* _EXERCISE GOAL_
Please copy every line with the string "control" from the entries below.
━━━━━━
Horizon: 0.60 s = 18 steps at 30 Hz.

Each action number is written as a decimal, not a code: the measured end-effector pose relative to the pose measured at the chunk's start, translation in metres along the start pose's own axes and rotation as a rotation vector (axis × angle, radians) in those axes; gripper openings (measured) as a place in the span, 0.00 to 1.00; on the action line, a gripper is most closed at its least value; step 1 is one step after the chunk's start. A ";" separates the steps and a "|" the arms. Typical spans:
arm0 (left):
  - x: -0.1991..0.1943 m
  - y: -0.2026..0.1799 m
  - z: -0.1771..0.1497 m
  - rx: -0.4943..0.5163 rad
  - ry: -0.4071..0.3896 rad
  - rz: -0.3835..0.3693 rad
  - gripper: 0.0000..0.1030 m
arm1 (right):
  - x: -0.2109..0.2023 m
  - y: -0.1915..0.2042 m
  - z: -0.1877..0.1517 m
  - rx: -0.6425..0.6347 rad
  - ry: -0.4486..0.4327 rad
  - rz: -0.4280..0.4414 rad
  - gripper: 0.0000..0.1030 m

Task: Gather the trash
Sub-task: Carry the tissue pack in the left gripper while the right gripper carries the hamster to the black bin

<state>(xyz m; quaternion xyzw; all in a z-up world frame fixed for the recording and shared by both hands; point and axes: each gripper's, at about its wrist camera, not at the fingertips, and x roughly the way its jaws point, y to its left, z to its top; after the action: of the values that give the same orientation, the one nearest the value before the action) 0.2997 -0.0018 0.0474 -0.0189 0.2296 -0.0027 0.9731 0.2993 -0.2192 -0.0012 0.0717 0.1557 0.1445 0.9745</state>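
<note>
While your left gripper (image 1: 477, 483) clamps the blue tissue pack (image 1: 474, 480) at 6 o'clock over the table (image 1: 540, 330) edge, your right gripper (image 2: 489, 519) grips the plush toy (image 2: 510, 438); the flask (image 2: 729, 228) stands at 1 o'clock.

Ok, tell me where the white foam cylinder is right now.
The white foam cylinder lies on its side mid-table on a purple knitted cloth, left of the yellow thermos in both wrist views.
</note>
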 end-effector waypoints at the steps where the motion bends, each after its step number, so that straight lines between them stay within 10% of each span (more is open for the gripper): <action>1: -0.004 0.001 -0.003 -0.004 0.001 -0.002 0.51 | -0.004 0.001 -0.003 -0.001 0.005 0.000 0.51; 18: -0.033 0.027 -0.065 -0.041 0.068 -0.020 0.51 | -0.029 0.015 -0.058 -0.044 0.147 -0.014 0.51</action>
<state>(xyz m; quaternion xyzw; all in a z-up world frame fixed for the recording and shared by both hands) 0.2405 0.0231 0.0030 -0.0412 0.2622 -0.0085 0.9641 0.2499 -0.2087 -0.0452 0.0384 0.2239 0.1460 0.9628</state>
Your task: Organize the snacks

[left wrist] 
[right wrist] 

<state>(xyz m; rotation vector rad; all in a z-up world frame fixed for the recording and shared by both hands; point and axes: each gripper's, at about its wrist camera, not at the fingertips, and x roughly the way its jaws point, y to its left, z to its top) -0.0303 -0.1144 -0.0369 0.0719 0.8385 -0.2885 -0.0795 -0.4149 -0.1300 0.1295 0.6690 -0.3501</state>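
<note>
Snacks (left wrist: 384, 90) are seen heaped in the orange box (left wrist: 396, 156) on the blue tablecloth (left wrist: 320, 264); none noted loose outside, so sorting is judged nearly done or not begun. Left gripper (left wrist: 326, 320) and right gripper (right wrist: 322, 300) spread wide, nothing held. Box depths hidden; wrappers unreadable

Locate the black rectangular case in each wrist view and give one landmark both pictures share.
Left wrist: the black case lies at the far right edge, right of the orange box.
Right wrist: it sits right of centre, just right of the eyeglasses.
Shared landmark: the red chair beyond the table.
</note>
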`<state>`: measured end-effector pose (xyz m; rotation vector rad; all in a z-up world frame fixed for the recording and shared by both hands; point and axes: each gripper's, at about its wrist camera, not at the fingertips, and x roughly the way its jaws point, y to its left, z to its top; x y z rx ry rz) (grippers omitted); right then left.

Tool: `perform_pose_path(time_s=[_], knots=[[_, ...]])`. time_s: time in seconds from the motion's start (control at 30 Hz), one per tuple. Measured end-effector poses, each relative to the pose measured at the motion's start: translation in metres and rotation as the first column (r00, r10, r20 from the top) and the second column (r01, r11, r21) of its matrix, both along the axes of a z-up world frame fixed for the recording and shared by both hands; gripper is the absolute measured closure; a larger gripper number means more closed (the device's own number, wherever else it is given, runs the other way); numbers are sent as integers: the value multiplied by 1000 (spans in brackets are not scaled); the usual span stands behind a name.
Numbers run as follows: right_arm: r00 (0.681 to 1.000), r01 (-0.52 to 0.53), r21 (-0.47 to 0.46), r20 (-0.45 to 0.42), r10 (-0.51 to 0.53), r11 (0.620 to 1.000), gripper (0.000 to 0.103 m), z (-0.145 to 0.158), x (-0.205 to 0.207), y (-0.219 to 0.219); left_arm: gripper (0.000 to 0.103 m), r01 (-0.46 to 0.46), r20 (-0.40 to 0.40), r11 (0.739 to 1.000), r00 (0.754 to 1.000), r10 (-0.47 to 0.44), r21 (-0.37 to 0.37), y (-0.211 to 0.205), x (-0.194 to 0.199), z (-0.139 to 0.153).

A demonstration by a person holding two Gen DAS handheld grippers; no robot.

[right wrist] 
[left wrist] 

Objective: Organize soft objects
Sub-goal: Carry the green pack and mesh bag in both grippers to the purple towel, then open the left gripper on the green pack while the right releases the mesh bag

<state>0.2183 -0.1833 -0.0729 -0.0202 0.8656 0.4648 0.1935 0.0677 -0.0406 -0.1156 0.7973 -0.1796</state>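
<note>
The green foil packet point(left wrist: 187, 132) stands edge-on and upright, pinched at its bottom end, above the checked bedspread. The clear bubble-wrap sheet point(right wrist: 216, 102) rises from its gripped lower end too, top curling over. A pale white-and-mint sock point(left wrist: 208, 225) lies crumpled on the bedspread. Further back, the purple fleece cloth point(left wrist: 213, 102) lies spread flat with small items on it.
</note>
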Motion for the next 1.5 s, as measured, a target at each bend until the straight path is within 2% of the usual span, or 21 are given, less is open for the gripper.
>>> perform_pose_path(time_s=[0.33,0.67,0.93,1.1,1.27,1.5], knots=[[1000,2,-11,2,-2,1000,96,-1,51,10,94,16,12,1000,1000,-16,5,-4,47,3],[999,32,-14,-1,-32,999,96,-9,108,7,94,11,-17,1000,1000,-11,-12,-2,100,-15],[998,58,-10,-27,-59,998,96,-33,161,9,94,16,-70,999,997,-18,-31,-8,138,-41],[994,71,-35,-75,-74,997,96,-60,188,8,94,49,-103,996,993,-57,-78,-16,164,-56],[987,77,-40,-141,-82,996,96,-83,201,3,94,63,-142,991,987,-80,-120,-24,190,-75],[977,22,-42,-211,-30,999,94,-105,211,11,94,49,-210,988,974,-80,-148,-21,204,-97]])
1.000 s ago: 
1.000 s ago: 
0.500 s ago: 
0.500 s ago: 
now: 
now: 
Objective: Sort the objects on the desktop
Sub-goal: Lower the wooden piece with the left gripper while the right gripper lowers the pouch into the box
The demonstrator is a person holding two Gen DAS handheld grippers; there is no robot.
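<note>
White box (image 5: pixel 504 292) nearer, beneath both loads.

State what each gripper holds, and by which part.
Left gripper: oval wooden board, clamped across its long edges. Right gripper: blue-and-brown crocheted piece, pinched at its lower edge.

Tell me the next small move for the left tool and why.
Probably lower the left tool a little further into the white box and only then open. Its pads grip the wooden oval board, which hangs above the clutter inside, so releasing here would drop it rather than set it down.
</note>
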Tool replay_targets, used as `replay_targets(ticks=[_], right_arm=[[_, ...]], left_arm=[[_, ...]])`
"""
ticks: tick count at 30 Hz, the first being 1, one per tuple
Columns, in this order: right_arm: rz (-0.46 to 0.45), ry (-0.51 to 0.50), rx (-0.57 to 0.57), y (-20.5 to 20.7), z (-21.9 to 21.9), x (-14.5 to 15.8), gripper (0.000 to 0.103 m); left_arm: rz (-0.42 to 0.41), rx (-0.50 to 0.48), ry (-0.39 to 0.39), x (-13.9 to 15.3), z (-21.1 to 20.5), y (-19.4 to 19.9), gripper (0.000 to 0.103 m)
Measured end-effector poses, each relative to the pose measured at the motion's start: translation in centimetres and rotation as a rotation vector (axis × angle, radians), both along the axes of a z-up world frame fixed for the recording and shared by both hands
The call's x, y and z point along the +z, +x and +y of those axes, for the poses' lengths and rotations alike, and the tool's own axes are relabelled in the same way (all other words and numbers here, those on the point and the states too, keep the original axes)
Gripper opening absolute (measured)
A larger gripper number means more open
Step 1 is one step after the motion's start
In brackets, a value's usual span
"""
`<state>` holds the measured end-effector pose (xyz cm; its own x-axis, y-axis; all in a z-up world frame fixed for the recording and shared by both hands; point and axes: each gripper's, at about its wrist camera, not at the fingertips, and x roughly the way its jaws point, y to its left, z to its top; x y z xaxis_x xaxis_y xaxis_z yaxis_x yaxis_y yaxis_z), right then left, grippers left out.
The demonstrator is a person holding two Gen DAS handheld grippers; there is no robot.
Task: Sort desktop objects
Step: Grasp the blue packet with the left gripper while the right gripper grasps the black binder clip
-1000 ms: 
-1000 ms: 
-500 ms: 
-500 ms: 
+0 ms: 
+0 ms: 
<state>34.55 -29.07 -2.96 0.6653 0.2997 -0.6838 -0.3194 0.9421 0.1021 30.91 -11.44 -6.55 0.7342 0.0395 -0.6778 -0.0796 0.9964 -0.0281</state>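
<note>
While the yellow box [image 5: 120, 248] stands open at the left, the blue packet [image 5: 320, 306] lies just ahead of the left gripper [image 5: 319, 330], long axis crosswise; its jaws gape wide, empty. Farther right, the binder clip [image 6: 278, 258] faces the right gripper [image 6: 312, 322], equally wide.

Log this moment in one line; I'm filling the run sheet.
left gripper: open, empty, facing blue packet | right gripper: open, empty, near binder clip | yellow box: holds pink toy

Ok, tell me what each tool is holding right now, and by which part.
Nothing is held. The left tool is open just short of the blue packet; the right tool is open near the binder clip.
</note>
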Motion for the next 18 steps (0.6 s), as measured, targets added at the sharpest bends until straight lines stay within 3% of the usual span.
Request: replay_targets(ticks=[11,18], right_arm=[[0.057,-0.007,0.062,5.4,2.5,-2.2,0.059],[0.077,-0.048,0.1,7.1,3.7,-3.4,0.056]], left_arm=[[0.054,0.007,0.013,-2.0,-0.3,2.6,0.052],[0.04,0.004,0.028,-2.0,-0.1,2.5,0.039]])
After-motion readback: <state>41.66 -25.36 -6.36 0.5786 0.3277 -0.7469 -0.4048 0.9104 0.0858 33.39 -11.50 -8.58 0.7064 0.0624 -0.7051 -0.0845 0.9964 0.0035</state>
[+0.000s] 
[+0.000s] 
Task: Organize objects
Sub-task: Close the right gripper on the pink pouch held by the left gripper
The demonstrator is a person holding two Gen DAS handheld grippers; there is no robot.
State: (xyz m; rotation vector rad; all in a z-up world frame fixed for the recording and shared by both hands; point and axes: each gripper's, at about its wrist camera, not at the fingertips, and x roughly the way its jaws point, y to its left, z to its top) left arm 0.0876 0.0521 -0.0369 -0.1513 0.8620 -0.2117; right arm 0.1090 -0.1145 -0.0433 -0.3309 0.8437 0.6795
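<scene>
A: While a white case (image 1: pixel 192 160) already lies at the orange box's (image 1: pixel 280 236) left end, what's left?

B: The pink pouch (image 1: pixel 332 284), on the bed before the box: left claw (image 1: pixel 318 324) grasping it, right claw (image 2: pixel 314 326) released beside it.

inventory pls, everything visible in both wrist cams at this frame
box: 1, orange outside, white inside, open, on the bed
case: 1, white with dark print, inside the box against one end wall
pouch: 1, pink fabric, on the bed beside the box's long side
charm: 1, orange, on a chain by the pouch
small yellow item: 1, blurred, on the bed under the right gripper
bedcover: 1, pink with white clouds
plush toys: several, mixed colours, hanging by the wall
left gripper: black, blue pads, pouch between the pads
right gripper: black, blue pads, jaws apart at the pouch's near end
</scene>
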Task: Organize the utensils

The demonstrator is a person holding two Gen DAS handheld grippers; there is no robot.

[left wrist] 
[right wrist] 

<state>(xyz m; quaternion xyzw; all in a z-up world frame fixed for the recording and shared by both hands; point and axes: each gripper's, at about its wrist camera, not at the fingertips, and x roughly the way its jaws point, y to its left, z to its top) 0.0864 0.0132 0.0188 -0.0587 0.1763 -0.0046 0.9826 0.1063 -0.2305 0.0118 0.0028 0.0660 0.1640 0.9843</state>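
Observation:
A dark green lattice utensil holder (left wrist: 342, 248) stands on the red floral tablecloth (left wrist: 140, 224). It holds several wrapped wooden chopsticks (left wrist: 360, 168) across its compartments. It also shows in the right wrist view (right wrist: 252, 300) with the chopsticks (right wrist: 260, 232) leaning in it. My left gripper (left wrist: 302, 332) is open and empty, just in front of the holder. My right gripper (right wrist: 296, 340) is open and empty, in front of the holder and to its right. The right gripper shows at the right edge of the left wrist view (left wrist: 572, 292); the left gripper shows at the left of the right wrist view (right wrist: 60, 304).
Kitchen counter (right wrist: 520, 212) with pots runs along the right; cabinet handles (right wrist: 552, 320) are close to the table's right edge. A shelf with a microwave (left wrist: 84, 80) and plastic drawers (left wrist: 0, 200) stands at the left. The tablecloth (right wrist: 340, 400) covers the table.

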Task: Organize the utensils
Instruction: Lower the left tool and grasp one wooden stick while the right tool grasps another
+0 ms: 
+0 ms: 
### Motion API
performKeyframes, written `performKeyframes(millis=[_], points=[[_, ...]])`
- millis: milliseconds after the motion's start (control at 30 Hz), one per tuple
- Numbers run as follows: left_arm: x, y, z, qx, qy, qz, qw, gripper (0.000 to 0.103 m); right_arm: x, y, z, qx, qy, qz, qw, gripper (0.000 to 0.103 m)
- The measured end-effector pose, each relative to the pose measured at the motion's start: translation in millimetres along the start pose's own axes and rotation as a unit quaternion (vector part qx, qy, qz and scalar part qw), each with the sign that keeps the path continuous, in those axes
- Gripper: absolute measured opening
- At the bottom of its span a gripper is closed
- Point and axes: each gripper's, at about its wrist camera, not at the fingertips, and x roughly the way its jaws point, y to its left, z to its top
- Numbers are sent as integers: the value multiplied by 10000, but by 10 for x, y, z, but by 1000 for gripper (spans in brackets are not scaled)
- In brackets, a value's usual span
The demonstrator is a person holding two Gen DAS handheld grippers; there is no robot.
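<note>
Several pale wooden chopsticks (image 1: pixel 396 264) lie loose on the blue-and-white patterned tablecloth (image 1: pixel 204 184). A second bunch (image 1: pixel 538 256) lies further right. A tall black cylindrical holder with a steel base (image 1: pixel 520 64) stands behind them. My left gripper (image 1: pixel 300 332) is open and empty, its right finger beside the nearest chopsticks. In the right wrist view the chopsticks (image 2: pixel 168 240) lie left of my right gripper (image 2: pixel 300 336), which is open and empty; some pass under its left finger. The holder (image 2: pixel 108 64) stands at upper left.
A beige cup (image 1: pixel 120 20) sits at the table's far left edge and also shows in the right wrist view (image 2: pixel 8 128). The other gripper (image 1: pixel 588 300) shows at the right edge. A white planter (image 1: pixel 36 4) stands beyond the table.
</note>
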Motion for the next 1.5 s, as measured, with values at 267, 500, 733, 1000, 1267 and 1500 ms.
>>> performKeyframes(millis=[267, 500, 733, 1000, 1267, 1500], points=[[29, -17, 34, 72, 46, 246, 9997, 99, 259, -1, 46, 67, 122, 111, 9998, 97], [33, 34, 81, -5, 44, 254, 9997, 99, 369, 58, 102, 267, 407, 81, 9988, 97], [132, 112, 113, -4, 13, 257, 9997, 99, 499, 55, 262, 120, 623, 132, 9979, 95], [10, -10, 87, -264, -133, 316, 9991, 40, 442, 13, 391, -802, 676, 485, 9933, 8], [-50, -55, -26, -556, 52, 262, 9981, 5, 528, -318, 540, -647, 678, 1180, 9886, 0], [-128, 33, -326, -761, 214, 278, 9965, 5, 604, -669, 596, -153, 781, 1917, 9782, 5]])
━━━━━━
* _SOLUTION TO THE EXERCISE_
Tool: `perform_pose_path(time_s=[_], knots=[[_, ...]])`. time_s: time in seconds from the motion's start (control at 30 Hz), one per tuple. Measured end-effector poses, each relative to the pose measured at the motion's start: translation in metres and rotation as the first column (r00, r10, r20 from the top) and the second column (r01, r11, r21) of its matrix, both along the axes of a z-up world frame fixed for the recording and shared by both hands; gripper is the absolute measured closure; a larger gripper number means more closed (the device's own number, wherever else it is given, runs the other way); numbers are sent as integers: the value multiplied by 1000 (spans in brackets are not scaled); the usual span stands behind a name.
- millis: milliseconds after the motion's start (control at 30 Hz), one per tuple

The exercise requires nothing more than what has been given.